▶ **ASSIGNMENT**: Without including any images, repeat the data exactly.

(DATASET EXCERPT begins)

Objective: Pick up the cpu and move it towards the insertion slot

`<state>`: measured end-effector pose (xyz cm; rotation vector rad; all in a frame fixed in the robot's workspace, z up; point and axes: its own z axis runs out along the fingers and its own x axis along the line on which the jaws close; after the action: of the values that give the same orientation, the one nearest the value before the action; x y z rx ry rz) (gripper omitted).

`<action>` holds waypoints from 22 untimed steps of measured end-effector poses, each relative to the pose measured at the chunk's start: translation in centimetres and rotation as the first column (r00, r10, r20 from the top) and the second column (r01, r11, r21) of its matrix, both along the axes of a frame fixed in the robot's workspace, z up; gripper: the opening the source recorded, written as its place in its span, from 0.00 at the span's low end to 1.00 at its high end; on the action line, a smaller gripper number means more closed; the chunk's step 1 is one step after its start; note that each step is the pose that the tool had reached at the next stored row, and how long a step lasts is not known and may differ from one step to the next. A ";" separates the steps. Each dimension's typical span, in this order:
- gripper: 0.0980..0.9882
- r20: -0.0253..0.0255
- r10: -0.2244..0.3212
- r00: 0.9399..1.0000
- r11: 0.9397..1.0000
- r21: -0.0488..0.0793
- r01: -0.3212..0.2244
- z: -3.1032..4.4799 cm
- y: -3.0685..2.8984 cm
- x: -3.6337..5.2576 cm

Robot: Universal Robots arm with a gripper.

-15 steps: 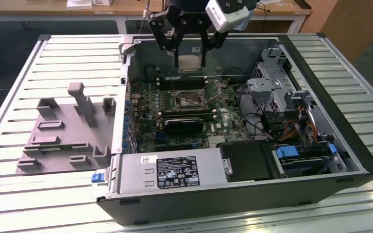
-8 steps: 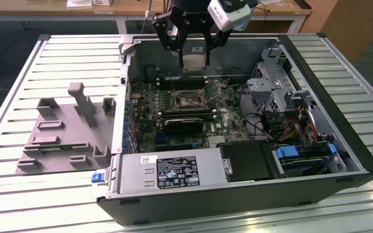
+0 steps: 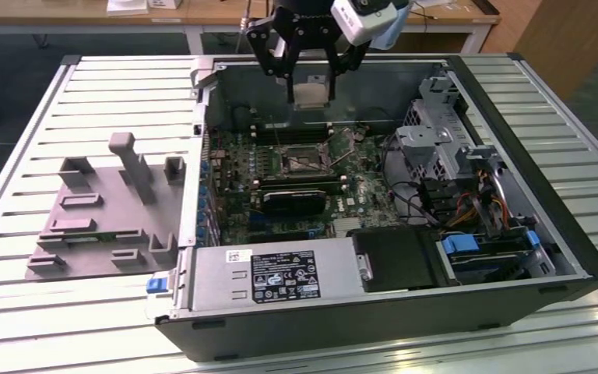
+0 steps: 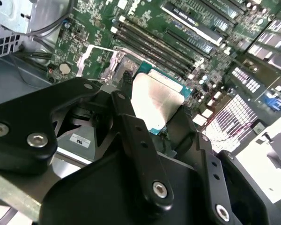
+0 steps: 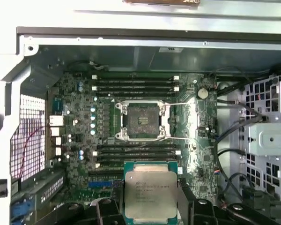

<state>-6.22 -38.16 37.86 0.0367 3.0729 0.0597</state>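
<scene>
My gripper (image 3: 311, 92) hangs above the far part of the open computer case, shut on the cpu (image 3: 311, 95), a flat square chip with a silvery top plate. In the first wrist view the cpu (image 5: 151, 191) sits between the black fingers (image 5: 189, 206), above the motherboard. The second wrist view shows the cpu (image 4: 157, 101) clamped edge-on between the fingers (image 4: 131, 117). The insertion slot (image 5: 142, 120), a square socket with a shiny metal frame and dark centre, lies open on the motherboard. In the exterior view the insertion slot (image 3: 299, 158) is below the held chip and nearer the camera.
The case (image 3: 382, 312) lies on its side on a slatted table (image 3: 29, 140). Long black memory slots (image 5: 136, 84) flank the socket. A drive cage (image 3: 439, 140) and cables fill the exterior view's right. A grey plastic fixture (image 3: 107, 210) stands on the table at the exterior view's left.
</scene>
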 end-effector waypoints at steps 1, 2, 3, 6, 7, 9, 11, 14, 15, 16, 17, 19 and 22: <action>0.49 0.000 -0.001 1.000 1.000 0.000 0.001 -0.06 0.20 0.02; 0.49 0.000 -0.002 1.000 1.000 0.000 0.002 -0.12 0.40 0.04; 0.49 0.000 -0.002 1.000 1.000 0.000 0.002 -0.18 0.58 0.07; 0.49 -0.002 -0.004 1.000 1.000 0.000 0.004 -0.37 1.05 0.30; 0.49 -0.003 -0.005 1.000 1.000 0.000 0.005 -0.43 1.19 0.40; 0.49 -0.007 -0.007 1.000 1.000 0.000 0.007 -0.55 1.44 0.65; 0.49 -0.012 -0.008 1.000 1.000 0.000 0.008 -0.68 1.69 0.90; 0.49 -0.016 -0.009 1.000 1.000 0.000 0.009 -0.85 2.37 1.02; 0.49 -0.017 -0.009 1.000 1.000 0.000 0.009 -0.90 2.61 1.05; 0.49 -0.018 -0.009 1.000 1.000 0.000 0.009 -0.94 2.87 1.06; 0.49 -0.018 -0.009 1.000 1.000 0.000 0.009 -0.98 3.18 1.07; 0.49 -0.019 -0.009 1.000 1.000 0.000 0.009 -1.03 3.86 1.07; 0.49 -0.019 -0.009 1.000 1.000 0.000 0.009 -1.13 4.65 1.07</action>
<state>-5.15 -33.51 36.73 0.0517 3.0912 0.0591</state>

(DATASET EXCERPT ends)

▶ **REPLY**:
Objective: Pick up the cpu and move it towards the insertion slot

`<state>`: measured end-effector pose (xyz cm; rotation vector rad; all in a frame fixed in the robot's workspace, z up; point and axes: its own z axis runs out along the fingers and its own x axis along the line on which the jaws close; after the action: of the values that give the same orientation, the one nearest the value before the action; x y z rx ry rz) (gripper omitted).

`<action>` holds waypoints from 22 untimed steps of measured end-effector poses, each relative to the pose measured at the chunk's start: translation in centimetres and rotation as the first column (r00, r10, r20 from the top) and the second column (r01, r11, r21) of its matrix, both along the axes of a frame fixed in the robot's workspace, z up; gripper: the opening the source recorded, written as its place in its span, from 0.00 at the span's low end to 1.00 at its high end; on the action line, a smaller gripper number means more closed; the chunk's step 1 is one step after its start; note that each step is the pose that the tool had reached at the next stored row, and how long a step lasts is not known and may differ from one step to the next. A ";" separates the steps. Each dimension's typical span, in this order:
- gripper: 0.0980..0.9882
- r20: -0.0253..0.0255
- r10: -0.2244..0.3212
- r00: 0.9399..1.0000
- r11: 0.9397..1.0000
- r21: -0.0488..0.0793
- r01: -0.3212..0.2244
- z: -3.1032..4.4799 cm
- y: -3.0685..2.8984 cm
- x: -3.6337..5.2576 cm

Robot: Universal Robots arm with a gripper.

-15 steps: 
-8 steps: 
+0 steps: 
+0 steps: 
+0 steps: 

<state>-6.22 -38.16 37.86 0.0367 3.0729 0.0597</state>
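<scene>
My gripper (image 3: 311, 92) hangs above the far part of the open computer case, shut on the cpu (image 3: 311, 95), a flat square chip with a silvery top plate. In the first wrist view the cpu (image 5: 151, 191) sits between the black fingers (image 5: 189, 206), above the motherboard. The second wrist view shows the cpu (image 4: 157, 101) clamped edge-on between the fingers (image 4: 131, 117). The insertion slot (image 5: 142, 120), a square socket with a shiny metal frame and dark centre, lies open on the motherboard. In the exterior view the insertion slot (image 3: 299, 158) is below the held chip and nearer the camera.
The case (image 3: 382, 312) lies on its side on a slatted table (image 3: 29, 140). Long black memory slots (image 5: 136, 84) flank the socket. A drive cage (image 3: 439, 140) and cables fill the exterior view's right. A grey plastic fixture (image 3: 107, 210) stands on the table at the exterior view's left.
</scene>
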 end-effector waypoints at steps 1, 2, 3, 6, 7, 9, 11, 14, 15, 16, 17, 19 and 22: <action>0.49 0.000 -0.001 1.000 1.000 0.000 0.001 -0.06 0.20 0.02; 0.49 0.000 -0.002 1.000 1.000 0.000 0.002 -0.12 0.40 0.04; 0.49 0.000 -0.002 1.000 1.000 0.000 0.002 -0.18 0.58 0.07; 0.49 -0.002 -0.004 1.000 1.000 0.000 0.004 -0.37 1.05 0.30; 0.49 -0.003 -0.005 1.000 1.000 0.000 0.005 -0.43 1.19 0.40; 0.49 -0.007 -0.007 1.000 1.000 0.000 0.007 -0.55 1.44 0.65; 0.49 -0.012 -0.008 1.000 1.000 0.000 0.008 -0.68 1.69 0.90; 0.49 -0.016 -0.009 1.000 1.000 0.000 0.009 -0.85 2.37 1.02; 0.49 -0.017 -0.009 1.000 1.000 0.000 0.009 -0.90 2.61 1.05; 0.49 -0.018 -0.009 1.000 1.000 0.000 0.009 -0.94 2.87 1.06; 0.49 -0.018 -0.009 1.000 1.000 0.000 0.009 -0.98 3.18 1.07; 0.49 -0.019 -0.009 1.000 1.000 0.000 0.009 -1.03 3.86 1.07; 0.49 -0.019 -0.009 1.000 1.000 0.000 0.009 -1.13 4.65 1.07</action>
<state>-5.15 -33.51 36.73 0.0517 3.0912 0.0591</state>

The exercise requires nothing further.